Jika paragraf itu diteruskan, yang menyusul adalah pujian tambahan kepada Presiden Susilo Bambang Yudhoyono. Teknik mempererat hubungan bilateral mumpung ada ancaman dari NIIS tampak sebagai tema di hampir seluruh tulisan Dubes Blake. Malahan, mendekati akhirnya, secara samar ada dorongan untuk menyusun suatu kerja sama setelah memuji ketegasan Presiden SBY.

Tingkat dewasa

Hubungan RI-AS dewasa ini mencapai tingkat dewasa karena kedua belah pihak saling menghormati kepentingan nasional masing-masing pihak dan menjauhi hal-hal yang peka di kedua belah pihak. Sikap RI terhadap bahaya NIIS jelas dirumuskan dalam pernyataan bersama Perhimpunan Bangsa-bangsa Asia Tenggara (ASEAN) yang disiarkan hari Minggu, 28 September 2014.

Pernyataan itu menandaskan bahwa ASEAN mengecam semua tindakan perusakan, kekerasan, dan teror dalam semua bentukan dan ungkapan. Diteruskan, bahwa ASEAN bersedia bekerja sama dengan masyarakat internasional. Yang dimaksud agaknya adalah Perserikatan Bangsa-Bangsa.

Pernyataan ASEAN itu dikeluarkan sehari setelah tulisan Dubes Blake dimuat di Kompas. Namun, para diplomat yang bertugas di Jakarta sudah mengetahui pokok-pokok dari posisi RI terhadap NIIS, seperti terungkap pada pernyataan ASEAN, Minggu, 28 September itu.

Indonesia sebaiknya bersikap serba cermat dalam menanggapi arahan dan saran seperti dikemukakan dalam tulisan Dubes Blake, umpamanya: ”Bahkan, Indonesia dan AS saat ini secara bersamaan telah melakukan berbagai tindakan serupa. (dalam paragraf sebelumnya digambarkan tindakan-tindakan AS untuk mencegah NIIS serta aksi-aksi mereka). Yang berikut: ”… kita dapat memastikan bahwa nilai demokrasi ’kita’ (yang dimaksud RI dan AS?) berjalan sesuai dengan cita-cita yang terkandung dalam semboyan negara Bhinneka Tunggal Ika dan Pluribus Unum (berbeda, tetapi satu).

Terlepas dari soal bahwa dua semboyan itu lahir dalam konteks sosial politik yang beda, karena itu ada nilai-nilai yang tidak dimiliki secara bersama, kita (Indonesia) patut memperhatikan aspek yang lebih luas.

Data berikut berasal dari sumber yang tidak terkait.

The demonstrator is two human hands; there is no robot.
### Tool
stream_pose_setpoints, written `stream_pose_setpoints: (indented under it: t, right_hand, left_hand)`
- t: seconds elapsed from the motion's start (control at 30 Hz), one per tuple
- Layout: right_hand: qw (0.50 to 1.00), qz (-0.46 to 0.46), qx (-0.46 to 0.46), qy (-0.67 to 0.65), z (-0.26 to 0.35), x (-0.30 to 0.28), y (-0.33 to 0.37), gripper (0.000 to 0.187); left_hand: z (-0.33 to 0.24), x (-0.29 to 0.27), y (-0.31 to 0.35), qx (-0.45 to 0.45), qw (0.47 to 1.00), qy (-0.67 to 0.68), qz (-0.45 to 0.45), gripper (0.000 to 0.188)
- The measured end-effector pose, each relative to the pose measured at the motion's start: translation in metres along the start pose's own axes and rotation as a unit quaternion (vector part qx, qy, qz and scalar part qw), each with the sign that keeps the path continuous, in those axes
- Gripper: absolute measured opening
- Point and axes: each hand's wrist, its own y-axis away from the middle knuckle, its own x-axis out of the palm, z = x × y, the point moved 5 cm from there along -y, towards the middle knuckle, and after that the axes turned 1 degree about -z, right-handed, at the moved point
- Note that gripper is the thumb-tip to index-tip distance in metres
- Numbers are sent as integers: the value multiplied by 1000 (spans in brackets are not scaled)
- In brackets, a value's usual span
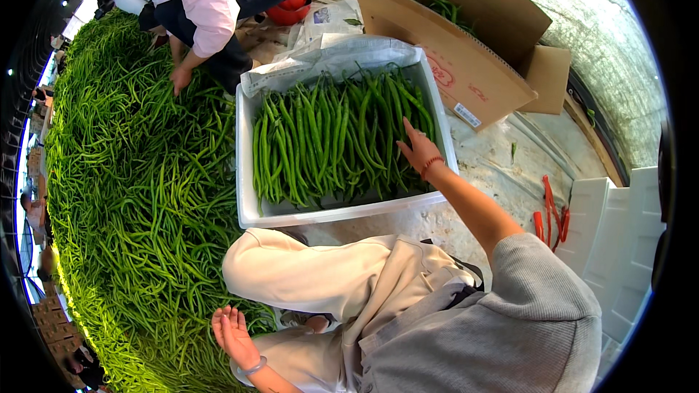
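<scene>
Long green chili peppers (pixel 320 131) lie side by side in a white foam box (pixel 342 215), most of them pointing toward me. A sheet of printed paper (pixel 331 54) hangs over the box's far edge. My right hand (pixel 419 148), with a red beaded bracelet at the wrist, reaches over the peppers at the box's right side. Its fingers are stretched out and nothing shows in them. At the lower left, my left hand (pixel 237 340) hovers by the big heap of loose chili peppers (pixel 145 204). It is empty, palm turned up, fingers loosely bent and the thumb apart.
Across the heap a person in a pink shirt (pixel 207 7) bends with a hand (pixel 180 78) at the peppers. An open cardboard box (pixel 466 65) stands at the far right. Red straps (pixel 551 211) lie near white foam pieces (pixel 604 240). Behind the person is a red bucket (pixel 291 9).
</scene>
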Motion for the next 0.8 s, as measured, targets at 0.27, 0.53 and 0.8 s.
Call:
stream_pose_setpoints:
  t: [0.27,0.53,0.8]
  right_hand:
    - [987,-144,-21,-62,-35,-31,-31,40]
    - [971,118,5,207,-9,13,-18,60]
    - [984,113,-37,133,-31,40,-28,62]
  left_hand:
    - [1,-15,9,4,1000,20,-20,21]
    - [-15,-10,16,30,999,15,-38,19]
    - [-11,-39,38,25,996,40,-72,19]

AS dan negara Barat lainnya dalam menggalang aksi terhadap NIIS mempunyai muatan ”kepentingan nasional” yang tidak dimiliki oleh ASEAN, khususnya Indonesia.

Kalau apa yang dimaksud dalam tulisan Dubes Blake sebagai ”kerja sama internasional” adalah front bersama yang sedang digalang AS dan negara Barat lainnya (Inggris dan Perancis), gagasan itu patut diwaspadai.